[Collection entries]

--

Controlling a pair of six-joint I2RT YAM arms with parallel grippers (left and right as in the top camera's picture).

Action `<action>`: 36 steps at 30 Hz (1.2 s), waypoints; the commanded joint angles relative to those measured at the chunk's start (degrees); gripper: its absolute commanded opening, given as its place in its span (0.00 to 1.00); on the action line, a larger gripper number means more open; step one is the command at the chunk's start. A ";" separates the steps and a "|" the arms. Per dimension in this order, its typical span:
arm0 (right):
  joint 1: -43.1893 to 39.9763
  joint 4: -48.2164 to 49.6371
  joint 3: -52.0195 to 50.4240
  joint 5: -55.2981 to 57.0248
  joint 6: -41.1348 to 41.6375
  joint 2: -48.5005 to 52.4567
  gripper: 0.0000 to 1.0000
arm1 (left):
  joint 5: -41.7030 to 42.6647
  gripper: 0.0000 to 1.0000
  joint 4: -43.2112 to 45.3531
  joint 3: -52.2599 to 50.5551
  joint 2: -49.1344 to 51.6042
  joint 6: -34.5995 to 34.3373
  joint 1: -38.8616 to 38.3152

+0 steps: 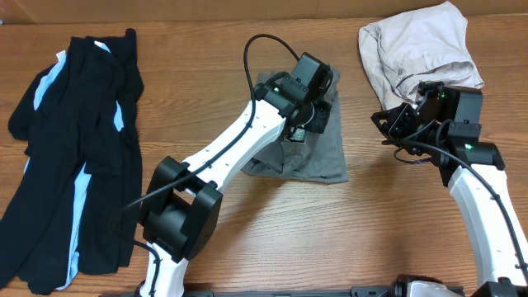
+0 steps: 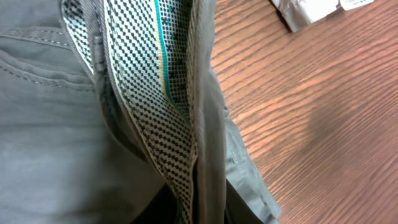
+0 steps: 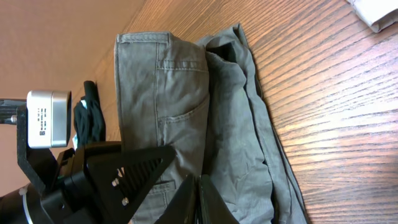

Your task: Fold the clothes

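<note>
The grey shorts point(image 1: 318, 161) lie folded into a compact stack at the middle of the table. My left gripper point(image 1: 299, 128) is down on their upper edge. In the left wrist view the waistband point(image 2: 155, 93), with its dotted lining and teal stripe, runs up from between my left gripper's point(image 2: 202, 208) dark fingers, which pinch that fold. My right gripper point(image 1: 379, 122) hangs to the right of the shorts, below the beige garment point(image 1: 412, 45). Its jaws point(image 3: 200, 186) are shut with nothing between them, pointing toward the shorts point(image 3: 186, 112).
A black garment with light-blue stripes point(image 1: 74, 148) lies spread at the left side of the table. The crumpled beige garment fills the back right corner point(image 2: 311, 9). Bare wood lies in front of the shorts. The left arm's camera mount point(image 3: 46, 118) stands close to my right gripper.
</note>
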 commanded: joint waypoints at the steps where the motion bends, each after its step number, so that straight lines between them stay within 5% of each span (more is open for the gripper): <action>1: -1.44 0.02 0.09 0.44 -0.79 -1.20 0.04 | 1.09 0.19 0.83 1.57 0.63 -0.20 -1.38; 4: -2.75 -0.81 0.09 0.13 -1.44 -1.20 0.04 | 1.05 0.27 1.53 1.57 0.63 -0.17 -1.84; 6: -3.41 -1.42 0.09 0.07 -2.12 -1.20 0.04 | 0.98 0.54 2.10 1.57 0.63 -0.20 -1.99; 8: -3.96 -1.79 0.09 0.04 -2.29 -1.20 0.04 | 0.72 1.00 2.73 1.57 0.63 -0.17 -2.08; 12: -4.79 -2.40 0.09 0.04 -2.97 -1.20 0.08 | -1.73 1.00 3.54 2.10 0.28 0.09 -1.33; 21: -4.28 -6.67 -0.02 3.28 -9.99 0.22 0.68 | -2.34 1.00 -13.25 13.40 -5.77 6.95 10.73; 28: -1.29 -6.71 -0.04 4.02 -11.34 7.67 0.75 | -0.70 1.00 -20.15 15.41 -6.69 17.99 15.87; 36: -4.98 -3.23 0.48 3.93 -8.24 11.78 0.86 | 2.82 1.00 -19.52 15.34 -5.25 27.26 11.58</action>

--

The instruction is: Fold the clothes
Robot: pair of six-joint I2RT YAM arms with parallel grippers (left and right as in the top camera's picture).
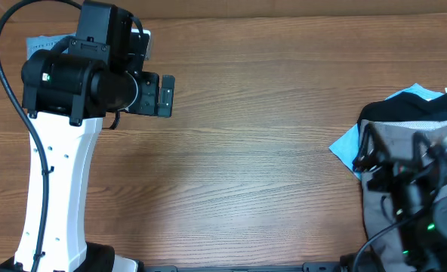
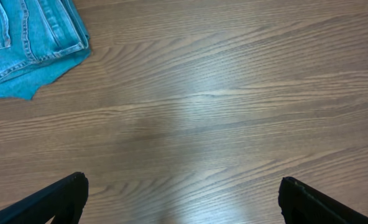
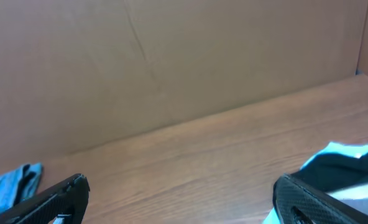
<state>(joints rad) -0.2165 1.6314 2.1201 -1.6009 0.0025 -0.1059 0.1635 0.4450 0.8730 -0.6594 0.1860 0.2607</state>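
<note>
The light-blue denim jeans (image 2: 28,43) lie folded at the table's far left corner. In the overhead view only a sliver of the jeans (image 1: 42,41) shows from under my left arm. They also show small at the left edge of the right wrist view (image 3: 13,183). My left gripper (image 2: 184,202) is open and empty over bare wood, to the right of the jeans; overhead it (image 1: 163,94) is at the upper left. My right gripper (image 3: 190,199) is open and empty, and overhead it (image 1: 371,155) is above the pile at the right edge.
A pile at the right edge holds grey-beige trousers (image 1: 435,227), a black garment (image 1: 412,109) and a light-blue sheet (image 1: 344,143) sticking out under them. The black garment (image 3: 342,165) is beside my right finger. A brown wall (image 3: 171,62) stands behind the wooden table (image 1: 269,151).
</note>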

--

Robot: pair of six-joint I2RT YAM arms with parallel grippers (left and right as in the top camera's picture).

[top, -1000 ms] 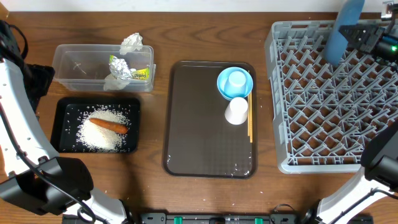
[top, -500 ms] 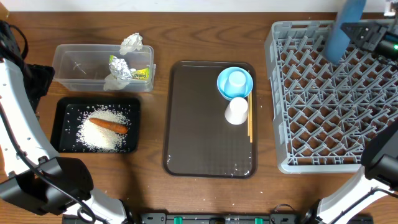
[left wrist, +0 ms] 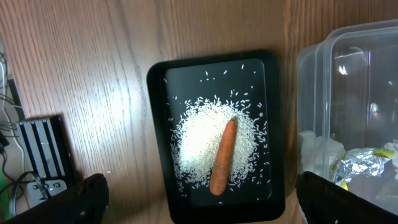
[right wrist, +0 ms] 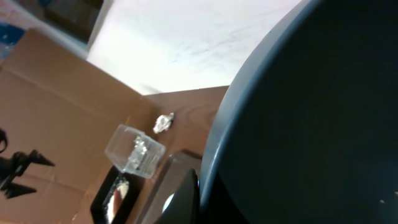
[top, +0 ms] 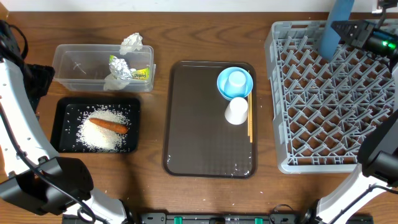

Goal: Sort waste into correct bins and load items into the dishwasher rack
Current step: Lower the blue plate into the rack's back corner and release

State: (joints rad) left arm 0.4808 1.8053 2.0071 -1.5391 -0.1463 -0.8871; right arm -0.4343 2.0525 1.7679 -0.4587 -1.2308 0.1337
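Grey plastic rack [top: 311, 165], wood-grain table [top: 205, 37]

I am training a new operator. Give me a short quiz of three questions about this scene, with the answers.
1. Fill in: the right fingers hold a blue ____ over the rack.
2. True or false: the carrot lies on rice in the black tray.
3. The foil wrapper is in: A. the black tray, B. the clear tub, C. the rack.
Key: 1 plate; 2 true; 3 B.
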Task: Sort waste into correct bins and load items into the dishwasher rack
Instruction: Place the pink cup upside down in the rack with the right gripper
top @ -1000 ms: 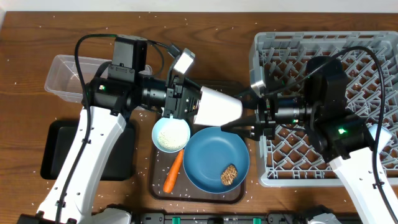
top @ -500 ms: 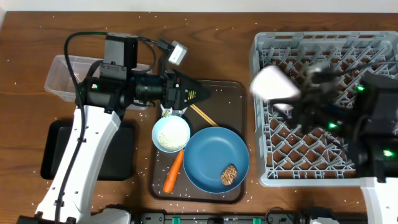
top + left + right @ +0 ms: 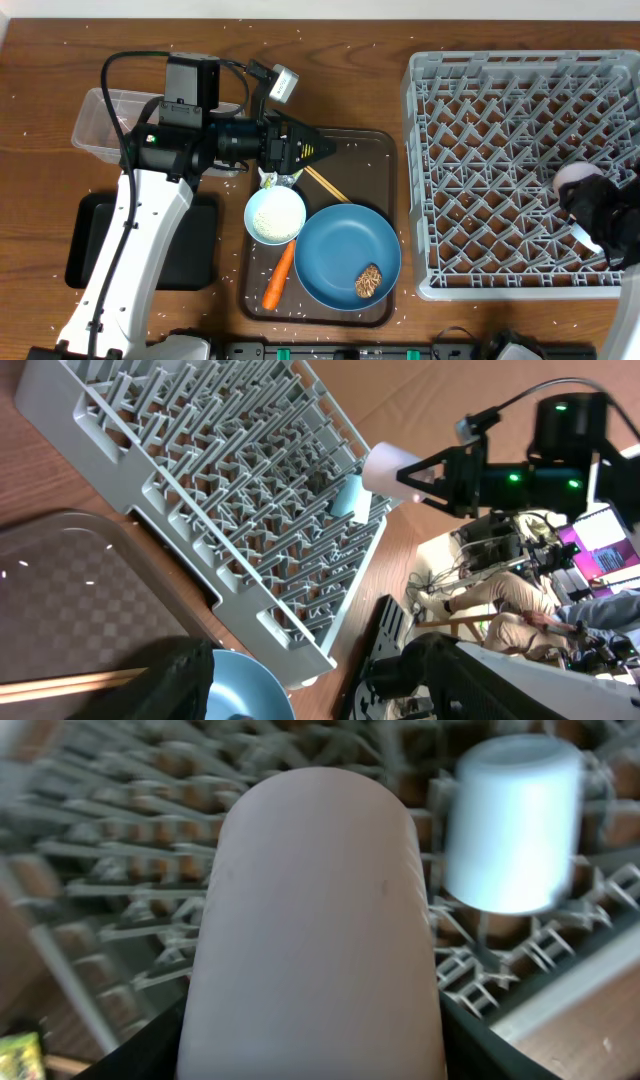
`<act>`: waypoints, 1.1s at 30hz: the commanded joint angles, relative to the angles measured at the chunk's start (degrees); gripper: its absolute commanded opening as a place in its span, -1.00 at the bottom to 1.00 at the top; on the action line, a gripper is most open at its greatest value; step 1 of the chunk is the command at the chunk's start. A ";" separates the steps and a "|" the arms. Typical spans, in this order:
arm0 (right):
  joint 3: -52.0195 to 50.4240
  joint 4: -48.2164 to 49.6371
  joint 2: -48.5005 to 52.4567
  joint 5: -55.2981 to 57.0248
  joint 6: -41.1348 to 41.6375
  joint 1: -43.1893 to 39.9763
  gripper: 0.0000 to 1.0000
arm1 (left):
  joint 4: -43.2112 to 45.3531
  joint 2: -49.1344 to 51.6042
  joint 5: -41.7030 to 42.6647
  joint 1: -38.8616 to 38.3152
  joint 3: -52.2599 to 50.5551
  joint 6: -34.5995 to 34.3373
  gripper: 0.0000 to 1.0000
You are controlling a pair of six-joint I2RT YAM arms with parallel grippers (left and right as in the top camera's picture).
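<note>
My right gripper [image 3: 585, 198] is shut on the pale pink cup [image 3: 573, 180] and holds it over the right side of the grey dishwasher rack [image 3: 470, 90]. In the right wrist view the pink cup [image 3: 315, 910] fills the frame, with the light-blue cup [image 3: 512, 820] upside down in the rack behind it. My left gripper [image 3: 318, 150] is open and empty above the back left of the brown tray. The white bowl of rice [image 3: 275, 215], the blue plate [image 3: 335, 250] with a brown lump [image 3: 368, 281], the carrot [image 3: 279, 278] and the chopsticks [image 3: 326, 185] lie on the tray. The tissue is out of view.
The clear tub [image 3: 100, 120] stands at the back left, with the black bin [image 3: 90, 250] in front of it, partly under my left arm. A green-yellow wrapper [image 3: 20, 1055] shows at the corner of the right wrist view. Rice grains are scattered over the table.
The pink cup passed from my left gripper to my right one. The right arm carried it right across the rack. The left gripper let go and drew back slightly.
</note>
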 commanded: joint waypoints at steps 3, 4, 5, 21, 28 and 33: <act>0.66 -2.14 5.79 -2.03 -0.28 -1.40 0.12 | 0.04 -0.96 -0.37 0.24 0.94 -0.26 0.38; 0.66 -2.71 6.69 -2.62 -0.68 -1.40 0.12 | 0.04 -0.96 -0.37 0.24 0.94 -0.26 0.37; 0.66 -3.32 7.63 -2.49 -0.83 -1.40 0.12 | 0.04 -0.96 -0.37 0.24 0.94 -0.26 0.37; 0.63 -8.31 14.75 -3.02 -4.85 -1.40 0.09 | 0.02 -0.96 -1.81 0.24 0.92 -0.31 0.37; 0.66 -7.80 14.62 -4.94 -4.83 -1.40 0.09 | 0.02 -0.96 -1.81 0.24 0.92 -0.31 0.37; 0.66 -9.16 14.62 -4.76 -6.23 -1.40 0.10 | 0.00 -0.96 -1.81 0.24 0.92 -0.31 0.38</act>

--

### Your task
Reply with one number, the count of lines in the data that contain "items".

### Solution for this exercise
2